In August, Kuchenbecker traveled with the other Fellows to Washington, where they met at the National Geographic headquarters to be trained in speaking with the media about science.

While there, the ten Fellows were coached by the likes of Fenton Communications’ Chief Operating Officer Lisa Witter and National Public Radio Science Desk Correspondent Joe Palca. Fellows were trained over the course of three days and asked to give 10-minute presentations and 3-minute pitches on their work. They also received feedback from their colleagues on how to improve their delivery so that it could be more widely received by the public.

The Fellows focused on eliminating jargon, which is often a problem for scientists who are passionate about their respective fields and must walk the line between accuracy and communicability, Kuchenbecker said.

In October, the ten Fellows were invited to the PopTech conference in Camden, Maine, to present their research to a crowd of nearly 700 in five minutes.

The conference drew a broad audience from Iceland President Ólafur Ragnar Grímsson to members of the Intergovernmental Panel on Climate Change.

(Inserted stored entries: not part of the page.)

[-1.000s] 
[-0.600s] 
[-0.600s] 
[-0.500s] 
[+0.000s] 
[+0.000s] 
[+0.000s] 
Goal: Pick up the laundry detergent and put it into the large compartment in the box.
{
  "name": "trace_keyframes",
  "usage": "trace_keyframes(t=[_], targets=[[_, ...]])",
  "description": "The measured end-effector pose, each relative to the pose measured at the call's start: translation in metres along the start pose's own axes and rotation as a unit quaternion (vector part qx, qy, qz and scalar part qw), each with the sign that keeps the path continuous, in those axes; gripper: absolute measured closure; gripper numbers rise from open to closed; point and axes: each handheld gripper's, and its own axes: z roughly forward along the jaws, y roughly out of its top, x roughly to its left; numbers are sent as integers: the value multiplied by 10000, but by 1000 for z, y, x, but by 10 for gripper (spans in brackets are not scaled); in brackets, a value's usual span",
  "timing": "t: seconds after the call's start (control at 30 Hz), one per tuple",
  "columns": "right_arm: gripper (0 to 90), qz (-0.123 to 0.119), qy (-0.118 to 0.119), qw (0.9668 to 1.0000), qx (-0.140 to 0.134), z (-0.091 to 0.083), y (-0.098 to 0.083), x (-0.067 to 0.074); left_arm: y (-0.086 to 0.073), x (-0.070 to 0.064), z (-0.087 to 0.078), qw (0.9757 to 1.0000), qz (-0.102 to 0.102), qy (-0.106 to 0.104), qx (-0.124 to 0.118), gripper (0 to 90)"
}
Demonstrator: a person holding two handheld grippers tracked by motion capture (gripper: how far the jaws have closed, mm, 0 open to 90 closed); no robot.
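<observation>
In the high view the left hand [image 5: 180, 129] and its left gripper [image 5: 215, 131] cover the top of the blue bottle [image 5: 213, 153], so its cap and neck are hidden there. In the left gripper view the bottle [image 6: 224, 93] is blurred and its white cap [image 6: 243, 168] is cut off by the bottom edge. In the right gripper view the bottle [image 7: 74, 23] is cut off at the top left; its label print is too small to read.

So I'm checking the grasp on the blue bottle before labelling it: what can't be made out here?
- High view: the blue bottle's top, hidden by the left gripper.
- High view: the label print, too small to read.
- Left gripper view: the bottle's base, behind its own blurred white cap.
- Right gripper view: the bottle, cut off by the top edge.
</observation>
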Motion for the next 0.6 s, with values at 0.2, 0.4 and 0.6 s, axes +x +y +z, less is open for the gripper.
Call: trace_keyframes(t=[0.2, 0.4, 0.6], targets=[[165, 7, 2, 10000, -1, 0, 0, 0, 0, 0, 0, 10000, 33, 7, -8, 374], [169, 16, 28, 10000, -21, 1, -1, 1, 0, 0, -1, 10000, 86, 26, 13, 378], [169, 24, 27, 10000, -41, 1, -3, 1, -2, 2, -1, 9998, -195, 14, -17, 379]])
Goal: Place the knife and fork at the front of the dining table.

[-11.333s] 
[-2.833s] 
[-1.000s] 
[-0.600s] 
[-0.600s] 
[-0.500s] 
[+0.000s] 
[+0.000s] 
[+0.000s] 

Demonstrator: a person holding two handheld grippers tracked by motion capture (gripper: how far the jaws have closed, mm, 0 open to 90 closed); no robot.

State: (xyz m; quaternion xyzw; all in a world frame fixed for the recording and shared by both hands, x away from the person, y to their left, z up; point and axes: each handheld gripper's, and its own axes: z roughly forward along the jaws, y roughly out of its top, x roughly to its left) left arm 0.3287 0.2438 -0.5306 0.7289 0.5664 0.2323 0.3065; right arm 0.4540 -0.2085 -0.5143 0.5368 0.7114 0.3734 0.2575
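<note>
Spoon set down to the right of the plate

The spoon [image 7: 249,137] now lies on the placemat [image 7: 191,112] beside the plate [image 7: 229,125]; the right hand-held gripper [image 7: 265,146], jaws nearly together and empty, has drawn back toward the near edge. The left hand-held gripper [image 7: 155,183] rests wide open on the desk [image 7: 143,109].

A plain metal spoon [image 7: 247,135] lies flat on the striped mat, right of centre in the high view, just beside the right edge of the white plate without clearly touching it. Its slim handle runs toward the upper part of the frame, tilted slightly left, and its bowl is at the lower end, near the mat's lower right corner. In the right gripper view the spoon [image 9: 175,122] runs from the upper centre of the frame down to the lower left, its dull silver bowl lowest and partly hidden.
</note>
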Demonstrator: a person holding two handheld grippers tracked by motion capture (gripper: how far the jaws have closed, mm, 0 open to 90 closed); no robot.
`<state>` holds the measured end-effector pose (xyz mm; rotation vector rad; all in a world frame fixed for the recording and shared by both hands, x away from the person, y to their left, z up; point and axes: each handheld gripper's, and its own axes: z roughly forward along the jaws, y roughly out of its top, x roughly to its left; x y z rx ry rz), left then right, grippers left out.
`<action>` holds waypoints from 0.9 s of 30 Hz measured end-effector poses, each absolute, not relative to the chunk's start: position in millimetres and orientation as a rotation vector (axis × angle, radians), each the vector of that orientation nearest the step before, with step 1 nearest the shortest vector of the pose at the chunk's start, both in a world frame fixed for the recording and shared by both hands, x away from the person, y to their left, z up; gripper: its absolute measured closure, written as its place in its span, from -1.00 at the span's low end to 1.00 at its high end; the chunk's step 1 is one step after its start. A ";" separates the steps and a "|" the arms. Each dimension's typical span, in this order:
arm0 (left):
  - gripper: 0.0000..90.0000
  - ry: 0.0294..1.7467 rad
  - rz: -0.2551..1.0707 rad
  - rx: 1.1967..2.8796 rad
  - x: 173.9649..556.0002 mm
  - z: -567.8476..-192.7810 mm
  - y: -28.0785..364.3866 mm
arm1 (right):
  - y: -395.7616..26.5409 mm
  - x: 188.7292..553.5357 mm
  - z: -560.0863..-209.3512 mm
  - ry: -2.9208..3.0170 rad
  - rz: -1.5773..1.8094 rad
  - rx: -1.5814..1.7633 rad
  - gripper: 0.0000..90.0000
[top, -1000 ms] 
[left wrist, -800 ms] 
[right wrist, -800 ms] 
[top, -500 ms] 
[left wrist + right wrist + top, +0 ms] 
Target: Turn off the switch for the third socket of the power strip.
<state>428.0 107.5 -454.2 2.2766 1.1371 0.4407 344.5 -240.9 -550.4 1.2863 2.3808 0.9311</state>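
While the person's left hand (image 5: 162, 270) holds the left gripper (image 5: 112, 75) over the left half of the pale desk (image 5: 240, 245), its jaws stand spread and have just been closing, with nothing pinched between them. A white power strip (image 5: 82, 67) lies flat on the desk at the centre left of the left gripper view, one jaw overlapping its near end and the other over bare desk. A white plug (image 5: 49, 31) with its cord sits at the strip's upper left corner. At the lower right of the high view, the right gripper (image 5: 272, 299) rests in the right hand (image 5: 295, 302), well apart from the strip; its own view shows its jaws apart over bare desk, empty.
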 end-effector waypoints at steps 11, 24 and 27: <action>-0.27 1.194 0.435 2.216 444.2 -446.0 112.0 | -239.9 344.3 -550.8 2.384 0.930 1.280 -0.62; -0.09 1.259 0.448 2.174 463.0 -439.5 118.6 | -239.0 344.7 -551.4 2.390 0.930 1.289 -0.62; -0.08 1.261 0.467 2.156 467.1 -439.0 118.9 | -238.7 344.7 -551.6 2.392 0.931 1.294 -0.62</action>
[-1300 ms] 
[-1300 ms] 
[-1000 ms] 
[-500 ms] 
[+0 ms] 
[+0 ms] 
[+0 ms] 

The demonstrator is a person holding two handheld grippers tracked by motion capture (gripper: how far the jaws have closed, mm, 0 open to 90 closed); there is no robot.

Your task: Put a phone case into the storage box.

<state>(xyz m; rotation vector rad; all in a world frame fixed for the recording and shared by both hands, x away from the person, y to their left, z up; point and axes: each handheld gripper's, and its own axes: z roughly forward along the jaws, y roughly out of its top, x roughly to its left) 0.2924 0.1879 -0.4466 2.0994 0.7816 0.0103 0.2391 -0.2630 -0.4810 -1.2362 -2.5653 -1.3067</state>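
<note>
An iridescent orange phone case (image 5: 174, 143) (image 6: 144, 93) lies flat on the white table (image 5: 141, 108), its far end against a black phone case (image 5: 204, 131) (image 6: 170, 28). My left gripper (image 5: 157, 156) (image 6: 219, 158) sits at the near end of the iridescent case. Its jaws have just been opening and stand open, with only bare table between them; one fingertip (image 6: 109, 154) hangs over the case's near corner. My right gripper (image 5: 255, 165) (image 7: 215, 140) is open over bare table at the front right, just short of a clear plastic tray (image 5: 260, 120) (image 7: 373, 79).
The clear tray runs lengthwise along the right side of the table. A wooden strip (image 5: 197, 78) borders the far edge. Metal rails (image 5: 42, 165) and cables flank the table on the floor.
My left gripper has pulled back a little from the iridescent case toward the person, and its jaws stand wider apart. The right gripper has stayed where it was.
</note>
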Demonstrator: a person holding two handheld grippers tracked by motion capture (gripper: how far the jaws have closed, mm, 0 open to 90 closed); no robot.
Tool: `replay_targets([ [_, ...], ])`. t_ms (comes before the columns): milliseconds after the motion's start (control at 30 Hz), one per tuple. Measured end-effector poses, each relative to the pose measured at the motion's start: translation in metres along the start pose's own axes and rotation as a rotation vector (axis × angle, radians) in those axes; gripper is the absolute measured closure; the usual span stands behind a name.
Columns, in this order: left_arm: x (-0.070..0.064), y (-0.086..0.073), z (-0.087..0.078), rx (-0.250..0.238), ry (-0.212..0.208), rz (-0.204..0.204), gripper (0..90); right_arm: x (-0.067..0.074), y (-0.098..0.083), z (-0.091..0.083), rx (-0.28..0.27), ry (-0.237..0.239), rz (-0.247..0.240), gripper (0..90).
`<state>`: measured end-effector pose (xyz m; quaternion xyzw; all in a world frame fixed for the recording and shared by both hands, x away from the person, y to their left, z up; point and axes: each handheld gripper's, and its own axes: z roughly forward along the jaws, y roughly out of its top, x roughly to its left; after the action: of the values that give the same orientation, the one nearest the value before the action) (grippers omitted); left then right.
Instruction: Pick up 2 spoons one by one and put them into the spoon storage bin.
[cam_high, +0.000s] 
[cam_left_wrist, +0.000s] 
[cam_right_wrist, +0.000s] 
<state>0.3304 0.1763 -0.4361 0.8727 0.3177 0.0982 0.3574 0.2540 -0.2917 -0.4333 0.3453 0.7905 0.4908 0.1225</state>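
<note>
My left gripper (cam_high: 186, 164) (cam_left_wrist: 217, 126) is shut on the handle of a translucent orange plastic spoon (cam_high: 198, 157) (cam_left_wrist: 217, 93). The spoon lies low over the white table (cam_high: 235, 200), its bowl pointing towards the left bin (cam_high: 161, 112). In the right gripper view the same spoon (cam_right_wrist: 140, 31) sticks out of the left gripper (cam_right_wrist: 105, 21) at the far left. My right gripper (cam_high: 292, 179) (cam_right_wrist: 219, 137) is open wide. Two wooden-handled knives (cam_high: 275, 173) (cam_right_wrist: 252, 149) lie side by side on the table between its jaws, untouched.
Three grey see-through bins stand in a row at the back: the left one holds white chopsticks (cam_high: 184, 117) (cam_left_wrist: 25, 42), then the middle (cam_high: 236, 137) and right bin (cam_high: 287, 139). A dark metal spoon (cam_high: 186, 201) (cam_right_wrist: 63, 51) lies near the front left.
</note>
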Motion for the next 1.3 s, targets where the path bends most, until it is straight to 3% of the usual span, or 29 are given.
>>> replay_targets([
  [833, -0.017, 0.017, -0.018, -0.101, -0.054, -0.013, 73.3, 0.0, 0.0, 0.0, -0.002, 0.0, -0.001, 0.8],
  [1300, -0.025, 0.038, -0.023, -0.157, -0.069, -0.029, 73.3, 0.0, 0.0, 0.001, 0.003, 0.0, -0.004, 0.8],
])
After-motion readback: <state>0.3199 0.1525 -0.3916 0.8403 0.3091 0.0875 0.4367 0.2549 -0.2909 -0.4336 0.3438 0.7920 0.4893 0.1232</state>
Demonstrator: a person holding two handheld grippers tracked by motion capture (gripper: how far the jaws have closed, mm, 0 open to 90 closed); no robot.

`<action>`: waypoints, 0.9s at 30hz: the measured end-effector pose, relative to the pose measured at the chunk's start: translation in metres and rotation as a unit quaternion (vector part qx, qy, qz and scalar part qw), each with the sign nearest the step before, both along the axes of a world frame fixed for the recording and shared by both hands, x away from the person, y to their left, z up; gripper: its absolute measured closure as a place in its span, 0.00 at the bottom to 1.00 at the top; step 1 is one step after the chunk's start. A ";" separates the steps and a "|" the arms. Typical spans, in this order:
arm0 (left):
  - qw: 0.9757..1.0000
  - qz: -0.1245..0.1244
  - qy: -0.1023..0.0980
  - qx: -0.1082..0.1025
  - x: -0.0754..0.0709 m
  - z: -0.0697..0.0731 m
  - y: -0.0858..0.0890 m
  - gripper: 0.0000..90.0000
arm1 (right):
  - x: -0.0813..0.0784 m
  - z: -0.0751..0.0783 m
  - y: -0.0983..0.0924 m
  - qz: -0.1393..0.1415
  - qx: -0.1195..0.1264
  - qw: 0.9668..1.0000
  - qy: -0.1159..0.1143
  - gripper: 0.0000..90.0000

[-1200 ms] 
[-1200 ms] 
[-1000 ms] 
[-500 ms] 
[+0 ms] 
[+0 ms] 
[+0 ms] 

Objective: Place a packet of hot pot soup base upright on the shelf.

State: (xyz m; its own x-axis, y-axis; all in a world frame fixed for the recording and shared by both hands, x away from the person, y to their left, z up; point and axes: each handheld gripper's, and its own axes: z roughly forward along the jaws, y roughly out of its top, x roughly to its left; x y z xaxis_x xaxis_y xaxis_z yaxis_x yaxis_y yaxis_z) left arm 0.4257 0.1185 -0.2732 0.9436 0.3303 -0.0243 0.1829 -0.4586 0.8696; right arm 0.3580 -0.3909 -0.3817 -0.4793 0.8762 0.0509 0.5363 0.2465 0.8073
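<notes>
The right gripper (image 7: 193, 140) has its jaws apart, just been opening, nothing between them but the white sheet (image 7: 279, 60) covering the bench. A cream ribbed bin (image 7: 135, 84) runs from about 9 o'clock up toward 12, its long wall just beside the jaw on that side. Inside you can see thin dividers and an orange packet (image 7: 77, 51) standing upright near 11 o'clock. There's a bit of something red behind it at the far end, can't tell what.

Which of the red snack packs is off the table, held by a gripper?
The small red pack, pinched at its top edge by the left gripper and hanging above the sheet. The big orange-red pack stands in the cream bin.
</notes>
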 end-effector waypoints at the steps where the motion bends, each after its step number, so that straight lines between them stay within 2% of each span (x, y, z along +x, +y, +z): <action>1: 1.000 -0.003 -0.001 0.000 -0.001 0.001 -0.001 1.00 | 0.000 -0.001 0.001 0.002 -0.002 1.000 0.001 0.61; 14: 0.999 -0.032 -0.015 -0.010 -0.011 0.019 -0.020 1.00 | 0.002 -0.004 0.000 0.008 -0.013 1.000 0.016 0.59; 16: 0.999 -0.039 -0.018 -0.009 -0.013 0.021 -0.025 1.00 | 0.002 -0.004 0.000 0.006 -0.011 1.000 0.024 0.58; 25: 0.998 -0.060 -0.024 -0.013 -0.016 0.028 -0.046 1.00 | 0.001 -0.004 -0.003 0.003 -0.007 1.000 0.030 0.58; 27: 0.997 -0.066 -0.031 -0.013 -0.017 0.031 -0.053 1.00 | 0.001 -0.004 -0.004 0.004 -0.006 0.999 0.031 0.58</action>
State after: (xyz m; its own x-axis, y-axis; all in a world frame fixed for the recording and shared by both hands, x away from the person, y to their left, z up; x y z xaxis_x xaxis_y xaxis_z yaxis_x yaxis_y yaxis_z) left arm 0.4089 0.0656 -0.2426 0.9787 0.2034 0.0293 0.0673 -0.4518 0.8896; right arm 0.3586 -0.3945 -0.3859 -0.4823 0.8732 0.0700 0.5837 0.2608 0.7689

Kuchenbecker presented her research on robotics and haptics — sense of touch — focusing on the significance of the sense of touch and its mysterious absence in the realm of computers.

“It’s kind of underrated. It’s the first sense. It’s the oldest sense, and it’s the only sense you can’t turn off,” Kuchenbecker said.

With that in mind, she introduced a list of computers she helped to develop that incorporate a sense of touch. One product was a tablet computer that could mimic an object’s texture on its surface through the use of vibrations. Another was a set of medical equipment that allowed surgeons to better experience the sensation of operating on a patient.

Fifth year Engineering doctoral candidate Joe Romano worked with Kuchenbecker in the lab to develop a robot that could fist bump and high-five.

“[Professor Kuchenbecker] is really brilliant. She works constantly, and she has really great ideas. She challenges everybody and stimulates discussion to think really hard about how to improve haptics. She makes this stuff come to a reality,” Romano said.